Why Copy on Write Reduces Memory Pressure in Forks

TL;DR — Copy on Write (COW) allows a forked child to share the parent’s memory pages until a write occurs, so only changed pages are duplicated, dramatically lowering overall RAM consumption.

Forking is the classic way for Unix‑like systems to create a new process. Historically it was simple but memory‑hungry: the parent’s entire address space would be replicated for the child. Modern kernels mitigate that cost with Copy on Write (COW), a clever page‑level sharing technique that keeps memory pressure low while preserving the semantics of fork(). This post unpacks how COW works, why it reduces memory usage, and what developers should watch out for when relying on it.

Understanding Fork and Memory Layout

When a process calls fork(), the kernel creates a new task structure, copies the parent’s register state, and—crucially—sets up a virtual memory map for the child. Early Unix kernels performed a deep copy: every physical page was duplicated. The result was a one‑to‑one copy of the parent’s memory, which quickly exhausted RAM on large applications.
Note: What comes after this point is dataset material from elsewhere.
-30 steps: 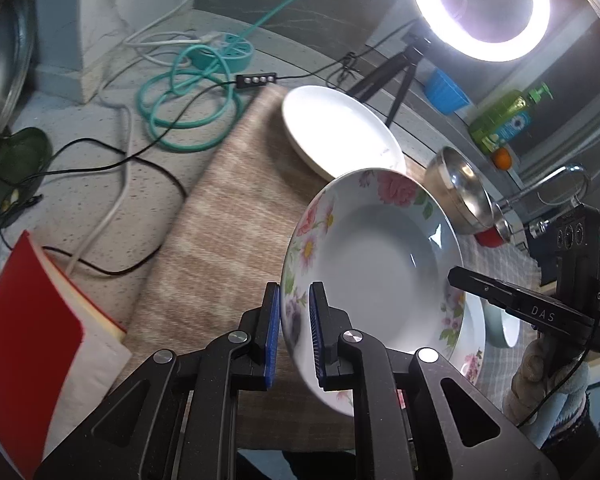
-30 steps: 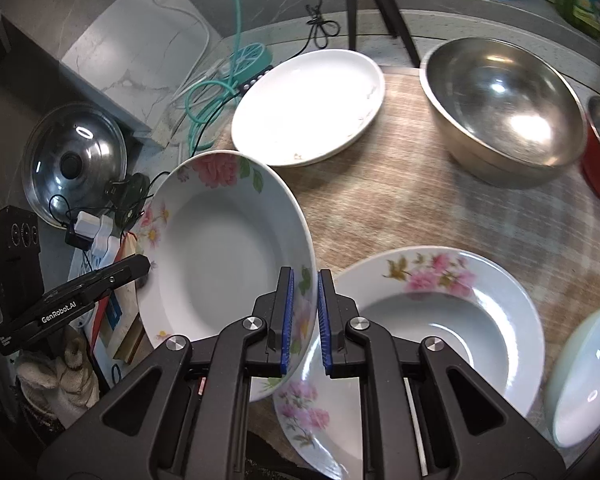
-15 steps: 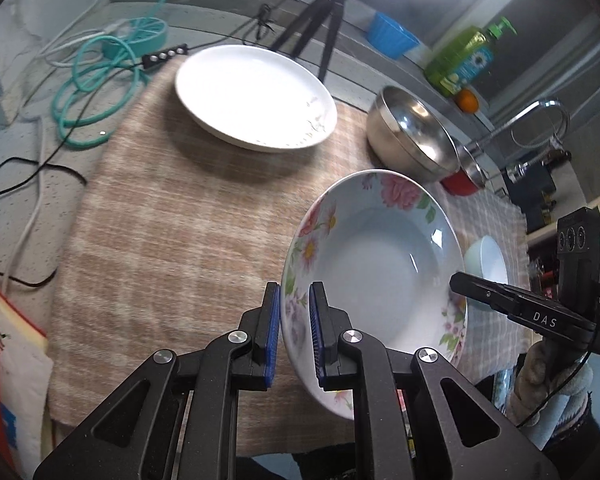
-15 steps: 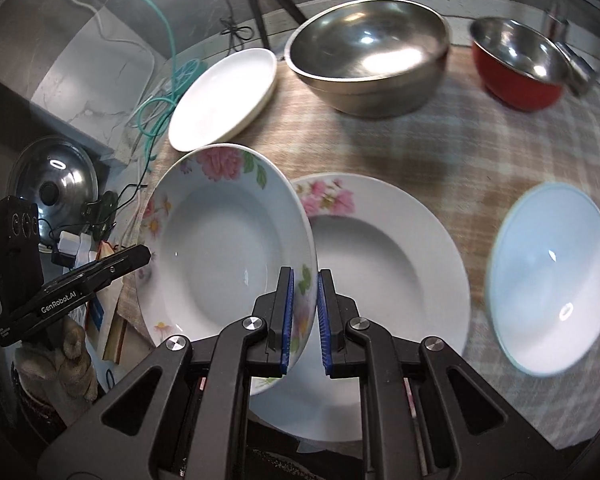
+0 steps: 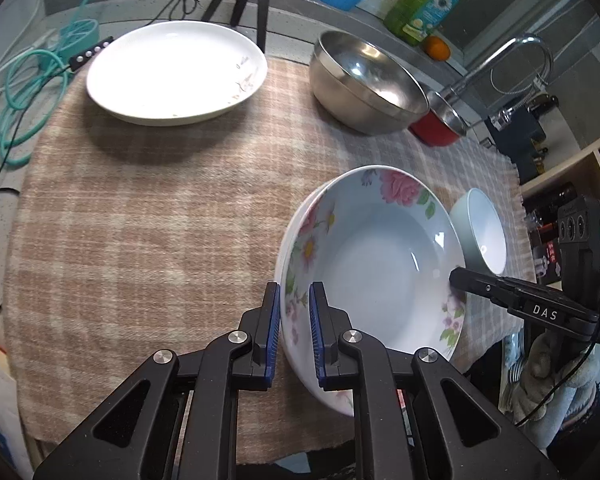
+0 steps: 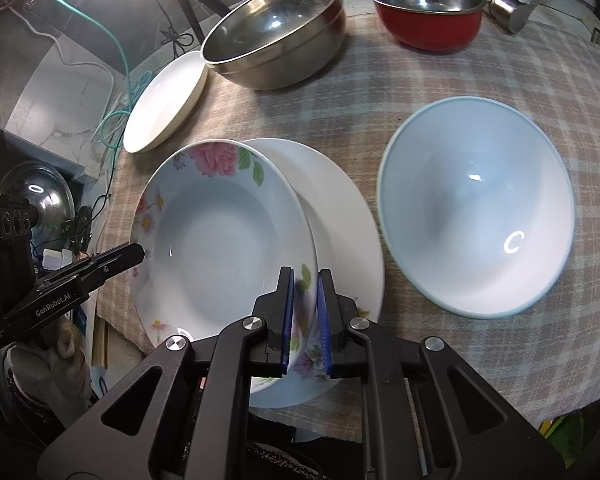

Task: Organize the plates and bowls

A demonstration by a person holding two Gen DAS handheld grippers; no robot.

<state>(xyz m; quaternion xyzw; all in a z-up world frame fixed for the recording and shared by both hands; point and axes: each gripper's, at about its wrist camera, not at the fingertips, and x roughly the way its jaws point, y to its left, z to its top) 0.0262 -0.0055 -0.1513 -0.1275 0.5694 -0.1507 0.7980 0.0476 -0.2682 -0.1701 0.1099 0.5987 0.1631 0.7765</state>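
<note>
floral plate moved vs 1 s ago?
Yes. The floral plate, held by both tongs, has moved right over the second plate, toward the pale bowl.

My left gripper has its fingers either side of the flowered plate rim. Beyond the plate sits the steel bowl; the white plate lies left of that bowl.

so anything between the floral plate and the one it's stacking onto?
Nothing visible. The floral plate, gripped by both the left tongs and right tongs, sits tilted directly over the lower plate, whose exposed rim is bare.
</note>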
Modern kernels adopt a lazy strategy:

Page Table Duplication – The child receives a copy of the parent’s page tables, but the entries point to the same physical frames.
Write‑Protection – All shared pages are marked read‑only in both processes.
Fault Handling – The first write to a shared page triggers a page‑fault; the kernel then allocates a fresh copy for the writer (the copy phase).
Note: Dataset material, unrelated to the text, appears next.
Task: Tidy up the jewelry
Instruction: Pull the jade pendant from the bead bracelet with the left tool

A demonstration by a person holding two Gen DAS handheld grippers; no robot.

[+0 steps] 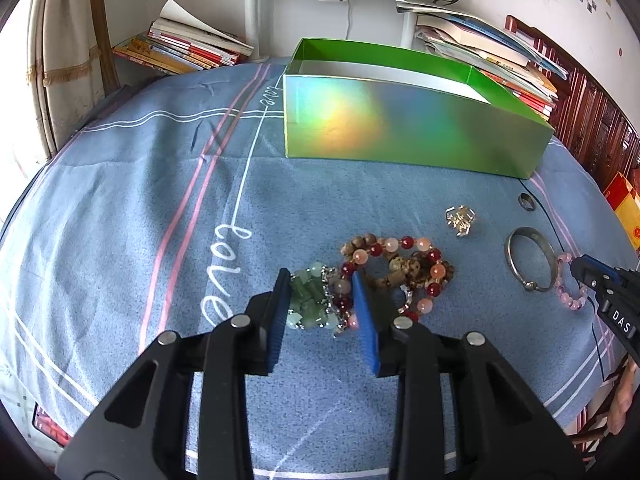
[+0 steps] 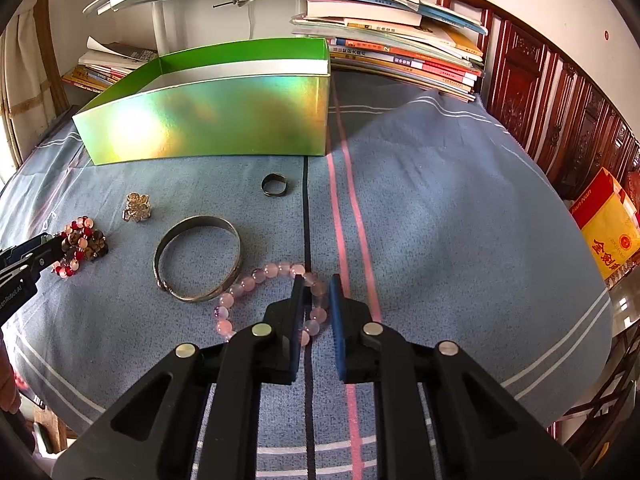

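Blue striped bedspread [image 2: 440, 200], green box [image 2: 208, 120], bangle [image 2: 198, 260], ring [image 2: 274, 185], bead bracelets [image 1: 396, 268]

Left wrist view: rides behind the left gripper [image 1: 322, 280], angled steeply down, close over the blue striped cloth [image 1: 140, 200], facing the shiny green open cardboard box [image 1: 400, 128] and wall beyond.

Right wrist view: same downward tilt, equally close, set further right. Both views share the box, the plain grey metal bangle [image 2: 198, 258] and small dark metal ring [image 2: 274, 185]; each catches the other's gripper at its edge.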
Because most programs immediately call execve() after fork() (the classic “fork‑exec” pattern), they rarely modify the inherited pages, so the heavy copy never happens. Even when the child stays in the same program, the shared‑read‑only pages (code, static data, read‑only mappings) stay common.

Visualizing the Layout

Parent Process                Child Process (after fork)
----------------                -------------------------
[code]  ----\                 /---- [code]  (shared, RO)
[rodata] ----|--- shared ----|--- [rodata] (shared, RO)
[heap]   ----/                 \---- [heap]   (private, RW)
[stack]  --------------------   [stack]  (private, RW)

The diagram shows that only the heap and stack—the regions that typically change—need separate copies. The rest of the address space remains a single physical copy.
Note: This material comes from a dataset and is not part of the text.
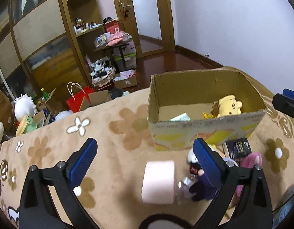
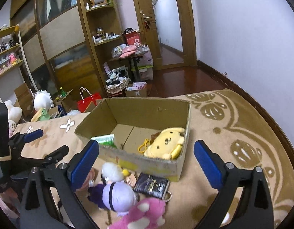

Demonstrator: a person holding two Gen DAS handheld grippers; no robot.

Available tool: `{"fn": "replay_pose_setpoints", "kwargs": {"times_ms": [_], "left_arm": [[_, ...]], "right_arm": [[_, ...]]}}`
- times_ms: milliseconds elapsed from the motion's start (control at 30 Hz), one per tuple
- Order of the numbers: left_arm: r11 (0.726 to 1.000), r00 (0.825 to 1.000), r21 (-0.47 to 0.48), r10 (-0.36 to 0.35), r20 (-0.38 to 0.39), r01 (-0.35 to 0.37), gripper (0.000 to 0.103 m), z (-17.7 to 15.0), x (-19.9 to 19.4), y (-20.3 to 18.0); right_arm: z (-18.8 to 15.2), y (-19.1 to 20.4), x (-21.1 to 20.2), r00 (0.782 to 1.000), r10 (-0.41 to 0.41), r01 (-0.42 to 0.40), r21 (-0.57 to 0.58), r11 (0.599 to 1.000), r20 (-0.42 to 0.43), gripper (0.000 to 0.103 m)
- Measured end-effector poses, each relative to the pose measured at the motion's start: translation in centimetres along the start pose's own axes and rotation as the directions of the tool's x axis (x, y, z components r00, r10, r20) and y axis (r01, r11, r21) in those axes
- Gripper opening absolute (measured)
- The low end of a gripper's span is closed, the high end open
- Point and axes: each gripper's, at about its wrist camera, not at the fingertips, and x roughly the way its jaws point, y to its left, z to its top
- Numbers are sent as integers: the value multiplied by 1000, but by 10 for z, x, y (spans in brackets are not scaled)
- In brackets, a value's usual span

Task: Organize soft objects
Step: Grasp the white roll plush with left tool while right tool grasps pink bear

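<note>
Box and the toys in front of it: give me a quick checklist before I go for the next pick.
1. Left gripper open, nothing held: ok.
2. Right gripper open, nothing held: ok.
3. Box upright with free floor space: ok.
4. Yellow plush already inside the box: ok.
5. Pink roll lying clear between the left fingers' span, on the blanket: ok.
6. Purple plush separate from the pink plush: not ok, they touch and overlap.
</note>
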Motion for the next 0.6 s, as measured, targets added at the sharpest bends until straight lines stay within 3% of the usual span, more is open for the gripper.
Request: {"fn": "replay_pose_setpoints", "kwargs": {"times_ms": [300,600], "left_arm": [[1000,998,-1,8,-63,-8,100,-16,-9,4],[1000,987,-16,-11,-158,8,100,-26,17,9]], "right_arm": [[-20,-2,-10,996,-3,10,76,997,-93,103],[-42,-5,4,981,1,23,123,992,-192,103]]}}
The Mechanics of Copy on Write

Page‑Fault Path

When a process attempts to write to a read‑only page, the CPU raises a page‑fault exception. The kernel’s fault handler performs these steps:

int handle_cow_fault(struct vm_area_struct *vma, unsigned long address) {
    // 1. Locate the PTE (page table entry) for the faulting address.
    pte_t *pte = get_pte(vma, address);
    // 2. Verify the page is marked COW (present + read‑only + shared).
    if (!pte_is_cow(pte))
        return -EINVAL;

    // 3. Allocate a new physical page.
    struct page *new_page = alloc_page(GFP_KERNEL);
    if (!new_page)
        return -ENOMEM;

    // 4. Copy the contents from the original page.
    copy_page(new_page, pte_page(*pte));

    // 5. Update the PTE to point to the new page and make it writable.
    set_pte_at(vma->vm_mm, address, pte,
               mk_pte(new_page, vma->vm_page_prot | _PAGE_RW));

    // 6. Flush the TLB entry for the address.
    flush_tlb_page(vma->vm_mm, address);
    return 0;
}

The kernel only copies the single page that triggered the fault, not the whole address space. If the program writes to many pages, each incurs its own copy, but the total memory footprint still scales with the actual amount of changed data, not the original size.

Reference Counting

To know whether a page is still shared, the kernel maintains a reference count per physical frame. When a page is first shared after fork(), its count becomes 2 (parent + child). Each subsequent fork increments the count. When a process terminates or unmaps a page, the count decrements; when it reaches zero, the page is reclaimed.

The refcount mechanism is why COW imposes only a modest overhead: the kernel must update a counter on every fork and exit, but those operations are cheap compared to copying megabytes of RAM.

How COW Relieves Memory Pressure

Quantitative Example

Consider a 2 GB server process that forks 4 children, each of which stays in the same binary for a while. Without COW:

Parent: 2 GB
Child1: 2 GB
Child2: 2 GB
Child3: 2 GB
Child4: 2 GB
Total: 10 GB

With COW, assuming only 200 MB of private modifications per child (e.g., per‑request buffers), the memory consumption looks like:

Shared code+rodata: 300 MB (single copy)
Parent private (heap+stack): 500 MB
Child1 private changes: 200 MB
Child2 private changes: 200 MB
Child3 private changes: 200 MB
Child4 private changes: 200 MB
Total ≈ 1.6 GB

That’s an 84 % reduction in RAM usage, which directly translates to lower swapping, higher throughput, and the ability to run more concurrent workers on the same hardware.

Real‑World Benchmarks

A recent benchmark from the Linux Performance Lab (2023) measured the memory footprint of a Python web server that forks a pool of worker processes. Results:

Workers	RSS without COW	RSS with COW	Savings
1	1.2 GB	1.2 GB	0 %
8	9.6 GB	2.1 GB	78 %
32	38.4 GB	5.4 GB	86 %

The test confirmed that as the number of forked processes grows, the proportional memory savings increase dramatically.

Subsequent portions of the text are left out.